S&P 500 confirms bear market as fears of a recession mount
- As fears rise that the Federal Reserve’s projected aggressive interest rate hikes would force the economy into a recession, U.S. shares fell on Monday, with the S&P 500 confirming it is in a bear market.
- According to a widely used definition, a bear market began on Jan. 3 when the benchmark S&P index fell for four consecutive days, dropping more than 20% from its most recent record closing high.
- Markets have been under pressure this year as rising prices, notably a spike in oil prices owing to the war in Ukraine, have put the Fed on pace to pursue aggressive monetary policy steps, such as raising interest rates.
As fears rise that the Federal Reserve’s projected aggressive interest rate hikes would force the economy into a recession, U.S. shares fell on Monday, with the S&P 500 confirming it is in a bear market.
According to a widely used definition, a bear market began on Jan. 3 when the benchmark S&P index fell for four consecutive days, dropping more than 20% from its most recent record closing high.
Only around 10 components of the S&P 500 were in positive territory on the day, with all of the main S&P sectors considerably below. Markets have been under pressure this year as rising prices, notably a spike in oil prices owing to the war in Ukraine, have put the Fed on pace to pursue aggressive monetary policy steps, such as raising interest rates.
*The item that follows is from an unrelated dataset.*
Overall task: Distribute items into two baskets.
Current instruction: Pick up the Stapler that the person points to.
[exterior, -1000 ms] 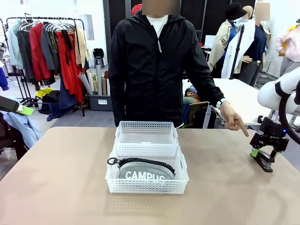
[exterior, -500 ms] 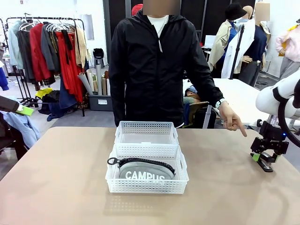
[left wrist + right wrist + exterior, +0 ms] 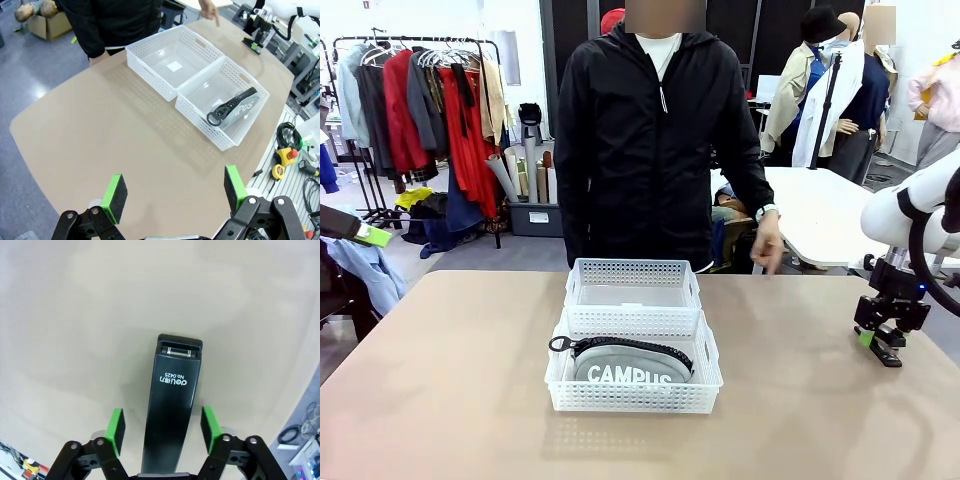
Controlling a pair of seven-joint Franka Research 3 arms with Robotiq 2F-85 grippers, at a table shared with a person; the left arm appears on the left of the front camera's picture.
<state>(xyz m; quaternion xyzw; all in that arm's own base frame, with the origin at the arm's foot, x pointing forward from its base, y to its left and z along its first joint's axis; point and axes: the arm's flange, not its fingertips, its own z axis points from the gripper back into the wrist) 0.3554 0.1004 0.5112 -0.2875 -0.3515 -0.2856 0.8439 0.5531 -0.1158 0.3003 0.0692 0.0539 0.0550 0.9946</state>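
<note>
The black stapler [image 3: 886, 355] is seen lying flat on the desk [image 3: 450, 400], well to the right of the near basket [image 3: 633, 398]. It is straddled by the right gripper [image 3: 876, 343], which has been lowered slightly since a second ago. In the right wrist view the green pads [image 3: 116, 432] are held spread on either side of the stapler's body, with a gap left on each side. The person's hand [image 3: 768, 243], stretched out a second ago with a finger pointed toward the stapler, has been drawn back and is now hung behind and to the right of the near basket. The grey CAMPUS pouch [image 3: 630, 370] is kept where it was, inside the near basket. The far basket [image 3: 632, 266], set touching the near basket's back wall, is left empty as before. The left gripper [image 3: 174, 192] is held spread and empty, high above the desk, to the left of the near basket.
</note>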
On Wednesday, the Fed will deliver its next policy decision, and investors will be looking for any indications of how aggressively the central bank intends to raise rates.
The S&P 500 was dragged down by high-growth market heavyweights like Apple Inc (AAPL.O), Microsoft Corp (MSFT.O), and Amazon.com Inc (AMZN.O), as the yield on the benchmark 10-year US Treasury note hit 3.44 percent, its highest level since April 2011. In a rising rate environment, growth equities are more likely to see their earnings decline.
Traders priced in a total of 175 basis point (bps) in interest rate hikes by September after a higher-than-expected consumer price index (CPI) reading on Friday.